During Ravens minicamp practices last month, Jackson, the 24-year-old who many fans have adored for his genuine approach to life at seemingly every turn, was asked if he was vaccinated and didn’t answer one way or another.
“Just like everyone in society, it’s their decision,” he said, “but I feel we do a great job here of taking the vaccine and staying away from COVID-19…and we’ve just got to keep it going.”
On the first day of full practices of 2021, that obviously hasn’t happened. As the nation has seen an uptick in COVID cases via the more contagious Delta variant, the Ravens are once again caught up in the story—even with a 90 percent vaccination rate among players, according to Harbaugh, and 100 percent rate among staff, as team president Dick Cass told us last week.
“I think it’s a personal choice for everybody,” said cornerback Marlon Humphrey, who has gotten vaccinated. “If you don’t want it, you don’t have to, you just have to know there’s certain things that might hold you back. But different guys have religion things, and health things, different guys just don’t feel comfortable…I just didn’t want anything to hold me back. I wanted to be part of that group that got it.”
In Jackson’s absence, backup quarterbacks Trace McSorley, Tyler Huntley, and someone wearing jersey No. 3—who we’d later learn was former Calvert Hall quarterback Kenji Bahar (signed to the 90-man roster on Wednesday)— went through passing drills with quarterbacks coach James Urban, and led the offense in full-field drills later on. They looked sharp, but it wasn’t exactly the same as having the 2019 NFL MVP calling plays.

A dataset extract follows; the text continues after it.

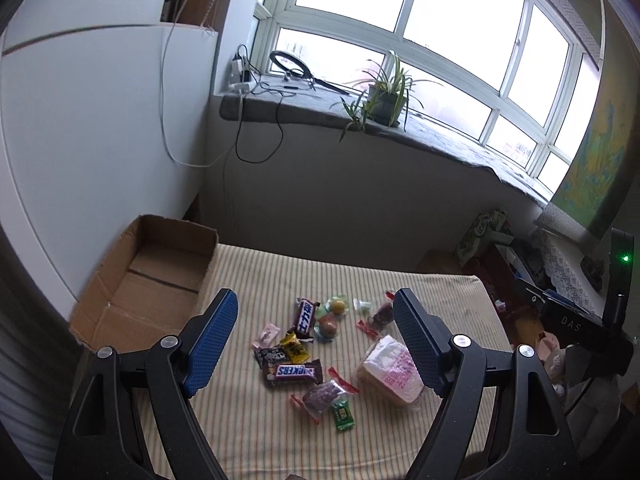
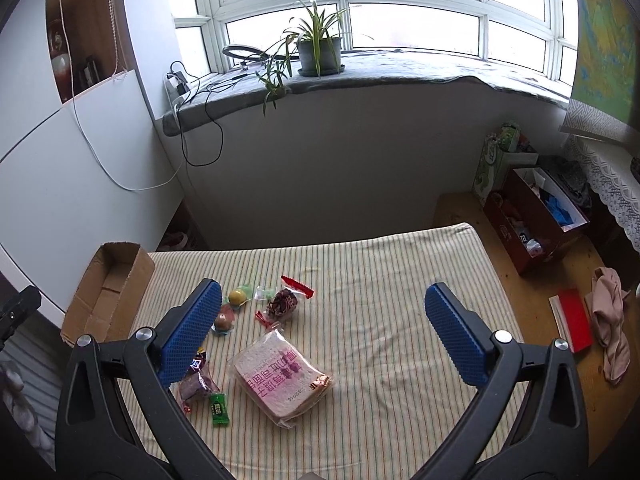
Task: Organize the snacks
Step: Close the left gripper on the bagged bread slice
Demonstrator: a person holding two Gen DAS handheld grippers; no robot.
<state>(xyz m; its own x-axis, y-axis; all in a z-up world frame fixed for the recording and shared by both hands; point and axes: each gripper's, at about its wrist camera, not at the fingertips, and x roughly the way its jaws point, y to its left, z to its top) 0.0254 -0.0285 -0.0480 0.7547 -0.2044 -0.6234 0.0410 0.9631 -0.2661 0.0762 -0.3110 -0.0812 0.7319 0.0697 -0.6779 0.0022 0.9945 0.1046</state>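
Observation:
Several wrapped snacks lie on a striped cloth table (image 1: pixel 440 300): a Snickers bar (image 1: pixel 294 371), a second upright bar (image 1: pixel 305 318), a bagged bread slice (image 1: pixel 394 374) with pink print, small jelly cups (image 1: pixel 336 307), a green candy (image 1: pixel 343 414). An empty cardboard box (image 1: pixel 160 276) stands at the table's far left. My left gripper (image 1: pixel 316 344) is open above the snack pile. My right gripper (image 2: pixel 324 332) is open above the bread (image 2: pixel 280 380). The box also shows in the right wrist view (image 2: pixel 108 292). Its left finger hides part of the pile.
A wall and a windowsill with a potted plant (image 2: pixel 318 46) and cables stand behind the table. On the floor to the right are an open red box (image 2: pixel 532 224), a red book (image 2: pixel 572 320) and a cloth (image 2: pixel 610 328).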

“Of course we wanted him out here,” wide receiver Marquise “Hollywood” Brown said of Jackson, his closest friend on the team, “but everyone was excited, the atmosphere was good. We were having fun.”
At first, the thought crossed our mind that Jackson’s absence could be something contract-related, perhaps a holdout as part of negotiations. (Not uncommon around pro football this time of year, though it would be unlikely.) Jackson had just said a few days ago—on a very entertaining episode of the Ravens’ “The Lounge” podcast—that he doesn’t “hold out for nothing. I love football too much to hold out.” He was excited to start a season in front of fans and be with his teammates more in person again.
“I think I’m more ready than my rookie season,” Jackson said. “I’m fired up. I couldn’t wait to get back. I’m happy to see my guys, everybody coming back into town. It’s go time.”
Which makes today’s news all the more confounding. Jackson will probably have to wait at least 10 days to join his teammates. That means everyone else will have to wait to see him on the field, too, including the dozens of kids and adults wearing his No. 8 jersey at practice, hoping to see him toss passes and show off his blazing speed.
“When hiccups like this happen,” Brown said, “all we can do is rally around that guy, send our prayers, send our support, and hopefully he’ll be back very soon.”
Until then, people will talk. As Harbaugh spoke after practice, we spotted Ravens owner Steve Bisciotti leaning against a stairway that overlooks the area where interviews are conducted, listening in to what his coach was saying.
“Generally, we’re doing really well in terms of vaccinations and positive tests… even Lamar tested negative up until [yesterday],” Harbaugh said. “It’s just part of the deal. It’s just the way the world is right now.”